-Eh, chaval, ¿tienes un pitillo?- Era un hombre de pelo cano y ojos claros. Su cara revelaba unos cuarenta años largos. Pero sus ojos azules, igual que el agua cristalina de las playas, contaban historias que habían envejecido su carácter. Por supuesto, le dejé un cigarrillo y volví a la lectura en la que estaba sumido antes de que me interrumpiera.
-¿Sabes? Cuando yo era joven, también me gustaba leer en los parques. Con la brisa, los árboles, los niños... pero hace mucho que... - Se sentó a mi lado y se encendió el cigarrillo, dio una profunda calada y miró cómo iba lentamente consumiéndose, volviéndose ceniza. No continuó la frase.
Pude ver en sus brazos lo que eran unas cicatrices. Unas líneas que iban por el interior del antebrazo, desde la muñeca hacia el codo. Y lo supe. Sentí el impulso de preguntarle cómo había podido sobrevivir a tal lesión sin desangrarse, pero no me pareció adecuado. Y, de repente, como si me hubiese leído la mente dijo:
- Yo antes no apreciaba lo que era el mundo. Yo lo quería todo y no tenía nada, y no porque no me esforzara, no. Más bien... diremos que no tuve suerte. La vida es como... el póker. El azar reparte las cartas y te toca jugarlas, apostar, arriesgar. Y hay veces que no te toca ni un ápice de luz.

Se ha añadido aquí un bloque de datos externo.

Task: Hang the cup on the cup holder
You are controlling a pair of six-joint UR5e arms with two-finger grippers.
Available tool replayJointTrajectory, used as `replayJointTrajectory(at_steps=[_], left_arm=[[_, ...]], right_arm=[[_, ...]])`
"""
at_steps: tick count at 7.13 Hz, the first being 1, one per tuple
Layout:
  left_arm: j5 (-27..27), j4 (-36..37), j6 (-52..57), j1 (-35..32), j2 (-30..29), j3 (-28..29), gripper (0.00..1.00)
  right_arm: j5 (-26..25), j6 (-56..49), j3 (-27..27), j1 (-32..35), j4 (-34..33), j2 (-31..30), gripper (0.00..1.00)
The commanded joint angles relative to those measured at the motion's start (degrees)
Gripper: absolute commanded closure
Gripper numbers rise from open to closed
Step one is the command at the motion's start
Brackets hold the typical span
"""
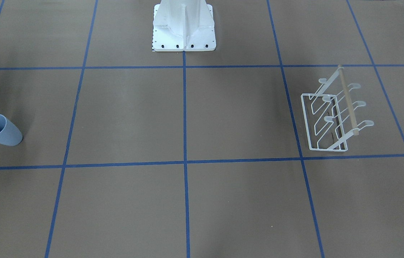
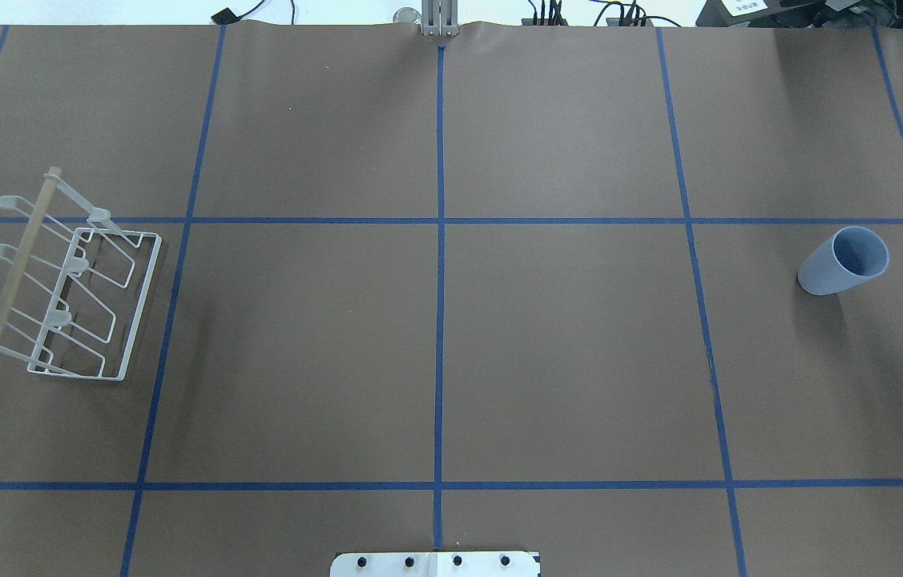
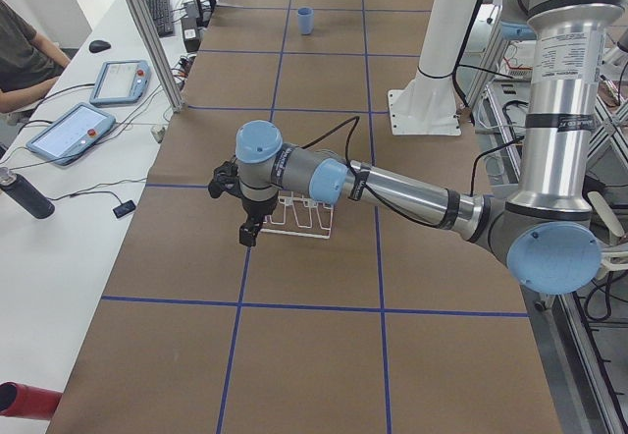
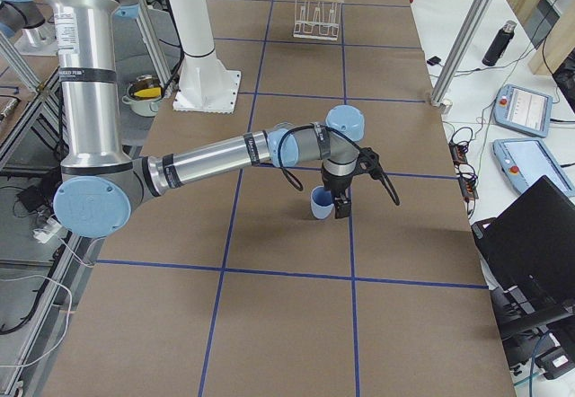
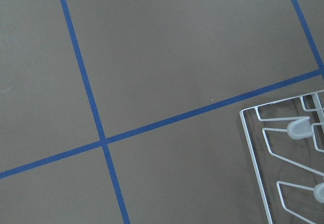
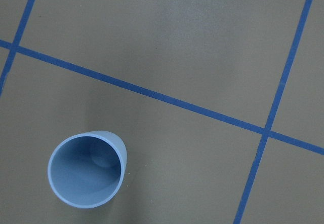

- Quien persevera alcanza - dije mirando al frente. Como si lo supiera todo sobre la vida, con la nariz alta, creyéndome que podía dar lecciones a un señor que me doblaba la edad.
- Sí, claro - dijo muy serio. Entornó los ojos, dio una calada, me miró; miró a sus rodillas y negó suavemente con la cabeza. La volvió a levantar, me miró y volvió la mirada al frente, relajando su cuerpo. - Yo tuve una amiga que aprendió a matarse. - Aquella declaración hizo que le mirara fijamente, abrí mucho los ojos y levanté ambas cejas, - se llamaba Lorena. Se tiró por la ventana un par de veces, pero siempre sobrevivía. Un día de otoño, averiguó cómo hacerlo: tirándose de espaldas. - Se levantó, y se marchó.